:: Data block ::

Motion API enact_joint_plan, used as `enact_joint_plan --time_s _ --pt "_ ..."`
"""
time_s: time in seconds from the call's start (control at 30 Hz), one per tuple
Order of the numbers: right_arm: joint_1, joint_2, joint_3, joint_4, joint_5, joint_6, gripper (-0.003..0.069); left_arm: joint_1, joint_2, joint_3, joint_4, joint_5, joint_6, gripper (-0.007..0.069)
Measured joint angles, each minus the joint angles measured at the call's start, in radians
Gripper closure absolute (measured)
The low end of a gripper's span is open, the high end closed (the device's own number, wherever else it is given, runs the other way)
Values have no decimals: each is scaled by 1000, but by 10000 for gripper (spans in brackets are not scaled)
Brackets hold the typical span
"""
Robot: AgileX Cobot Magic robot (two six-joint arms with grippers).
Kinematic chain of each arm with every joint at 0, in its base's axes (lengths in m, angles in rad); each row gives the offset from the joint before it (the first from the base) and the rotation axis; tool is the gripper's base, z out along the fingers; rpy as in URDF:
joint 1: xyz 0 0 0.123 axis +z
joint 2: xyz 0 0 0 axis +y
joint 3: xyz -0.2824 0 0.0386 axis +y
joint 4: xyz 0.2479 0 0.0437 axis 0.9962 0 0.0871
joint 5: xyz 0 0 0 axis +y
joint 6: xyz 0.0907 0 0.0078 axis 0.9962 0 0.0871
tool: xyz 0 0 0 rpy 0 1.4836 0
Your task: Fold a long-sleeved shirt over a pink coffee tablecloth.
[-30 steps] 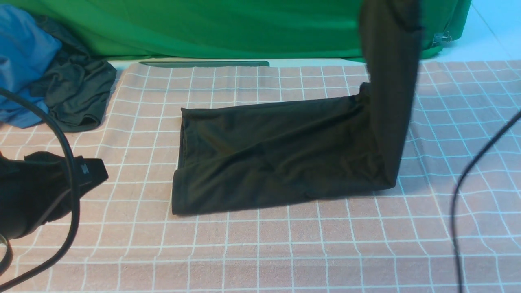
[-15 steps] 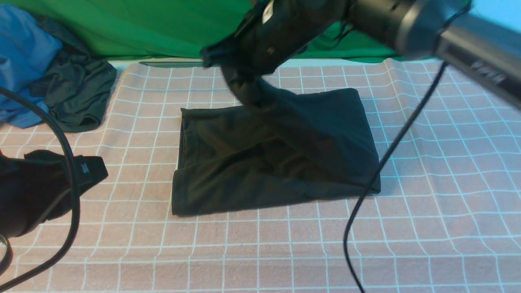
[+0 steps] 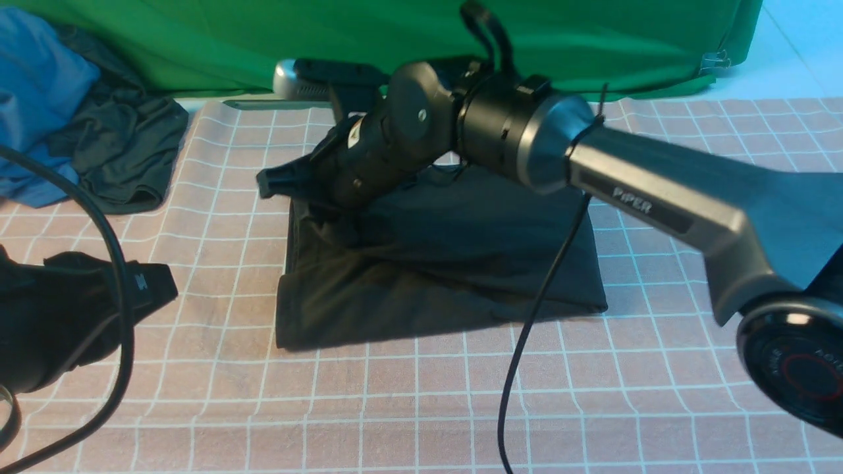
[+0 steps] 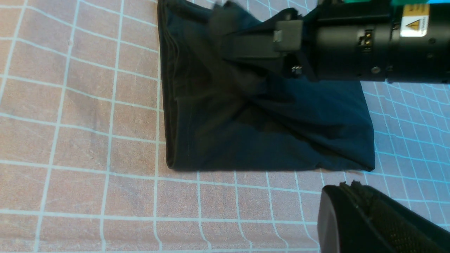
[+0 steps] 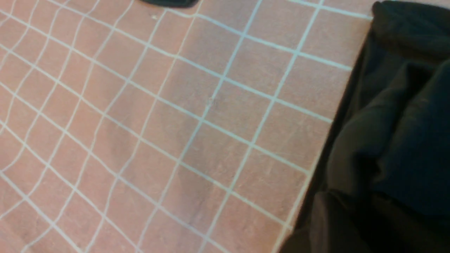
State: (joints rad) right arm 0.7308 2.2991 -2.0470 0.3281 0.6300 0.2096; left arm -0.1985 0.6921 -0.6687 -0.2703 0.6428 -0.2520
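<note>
Pink coffee tablecloth is covered centrally by the folded long-sleeved shirt.
Right gripper, grip unclear, is reached over its ten o'clock corner; left gripper is clenched empty.

Behind my work surface I see a plain green cloth hung as a backdrop, draped down to the far edge. At the far left lies a heap of 2 garments, a blue one and a dark grey-green one. A pale floor shows far right. Light is even.
</note>
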Motion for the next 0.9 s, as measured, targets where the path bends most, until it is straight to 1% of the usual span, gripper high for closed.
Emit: enact_joint_plan --time_s 0.07,0.1,0.17,0.27,0.3,0.33,0.4,0.43,0.47,0.5,0.53,0.6,0.7,0.83,0.9 --pt "11 2 0 8 -5 0 381 0 0 0 0 1 0 610" --pt "12 2 0 9 -5 -1 366 0 0 0 0 1 0 610" --pt "17 2 0 16 5 -24 299 0 0 0 0 2 0 610" --pt "10 -11 0 17 40 -87 281 0 0 0 0 8 0 610" --pt "1 -25 0 12 75 -130 292 0 0 0 0 13 0 610" --pt "-11 -42 0 -3 105 -169 321 0 0 0 0 23 0 610" --pt "-28 -67 0 -42 150 -204 382 0 0 0 0 36 0 610" --pt "-53 -97 0 -101 201 -224 479 0 0 0 0 50 0 610" --pt "-75 -112 -1 -141 241 -231 540 0 0 0 0 57 0 610" --pt "-79 -117 -1 -146 247 -233 559 0 0 0 0 60 0 610" --pt "-101 -125 -3 -169 288 -238 599 0 0 0 0 69 -5 610" --pt "-130 -120 -4 -190 345 -239 620 0 0 0 0 85 -10 610" --pt "-143 -84 -4 -202 382 -239 622 0 0 0 0 96 -13 610" --pt "-125 9 -4 -161 399 -246 622 0 0 0 1 97 -15 610" --pt "-107 36 -3 -135 431 -271 622 0 0 0 1 97 -15 610"
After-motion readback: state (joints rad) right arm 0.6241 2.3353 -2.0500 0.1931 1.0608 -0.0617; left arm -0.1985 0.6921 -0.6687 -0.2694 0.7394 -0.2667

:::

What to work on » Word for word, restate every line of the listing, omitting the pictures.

Reply to the exercise »
Motion API enact_joint_plan, used as `enact_joint_plan --time_s _ --pt "_ ..."`
"""
time_s: time in seconds from the call's start (control at 30 Hz), one per tuple
Order of the numbers: right_arm: joint_1, joint_2, joint_3, joint_4, joint_5, joint_6, gripper (-0.003..0.069); left_arm: joint_1, joint_2, joint_3, joint_4, joint_5, joint_6, gripper (-0.007..0.069)
Measured joint angles, each minus the joint angles measured at the call's start, in radians
Gripper closure absolute (measured)
The low end of a gripper's span is open, the high end closed (the device's own number, wherever else it is given, runs the other way)
Values have no decimals: each is scaled by 1000, but by 10000 for gripper (spans in brackets are not scaled)
Brackets hold the typical span
"""
Robot: AgileX Cobot Magic robot (two six-joint arms with grippers).
Kinematic chain of each arm with every joint at 0, in its base's axes (lengths in m, angles in rad); each row gives the offset from the joint before it (the first from the base) and the rotation axis; tool is the gripper's base, z out along the fingers; rpy as in URDF:
joint 1: xyz 0 0 0.123 axis +z
joint 2: xyz 0 0 0 axis +y
joint 3: xyz -0.2824 0 0.0386 axis +y
joint 4: xyz 0.2479 0 0.0437 axis 0.9962 0 0.0871
joint 5: xyz 0 0 0 axis +y
joint 6: xyz 0.0907 0 0.0078 axis 0.9962 0 0.0871
tool: xyz 0 0 0 rpy 0 1.4836 0
Your task: Fold a long-sleeved shirt over a pink coffee tablecloth.
[-30 steps] 
[-15 steps] 
[+0 steps] 
[+0 steps] 
[+0 steps] 
State: (joints rad) right arm 0.7308 2.2991 -2.0470 0.3281 0.6300 0.2096; left arm -0.1985 0.6921 -0.6687 -0.2703 0.6428 -0.2520
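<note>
Pink coffee tablecloth is covered centrally by the folded long-sleeved shirt.
Right gripper, grip unclear, is reached over its ten o'clock corner; left gripper is clenched empty.

Behind my work surface I see a plain green cloth hung as a backdrop, draped down to the far edge. At the far left lies a heap of 2 garments, a blue one and a dark grey-green one. A pale floor shows far right. Light is even.
</note>
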Motion for the next 0.9 s, as measured, targets where the path bends most, until it is straight to 1% of the usual span, gripper high for closed.
Emit: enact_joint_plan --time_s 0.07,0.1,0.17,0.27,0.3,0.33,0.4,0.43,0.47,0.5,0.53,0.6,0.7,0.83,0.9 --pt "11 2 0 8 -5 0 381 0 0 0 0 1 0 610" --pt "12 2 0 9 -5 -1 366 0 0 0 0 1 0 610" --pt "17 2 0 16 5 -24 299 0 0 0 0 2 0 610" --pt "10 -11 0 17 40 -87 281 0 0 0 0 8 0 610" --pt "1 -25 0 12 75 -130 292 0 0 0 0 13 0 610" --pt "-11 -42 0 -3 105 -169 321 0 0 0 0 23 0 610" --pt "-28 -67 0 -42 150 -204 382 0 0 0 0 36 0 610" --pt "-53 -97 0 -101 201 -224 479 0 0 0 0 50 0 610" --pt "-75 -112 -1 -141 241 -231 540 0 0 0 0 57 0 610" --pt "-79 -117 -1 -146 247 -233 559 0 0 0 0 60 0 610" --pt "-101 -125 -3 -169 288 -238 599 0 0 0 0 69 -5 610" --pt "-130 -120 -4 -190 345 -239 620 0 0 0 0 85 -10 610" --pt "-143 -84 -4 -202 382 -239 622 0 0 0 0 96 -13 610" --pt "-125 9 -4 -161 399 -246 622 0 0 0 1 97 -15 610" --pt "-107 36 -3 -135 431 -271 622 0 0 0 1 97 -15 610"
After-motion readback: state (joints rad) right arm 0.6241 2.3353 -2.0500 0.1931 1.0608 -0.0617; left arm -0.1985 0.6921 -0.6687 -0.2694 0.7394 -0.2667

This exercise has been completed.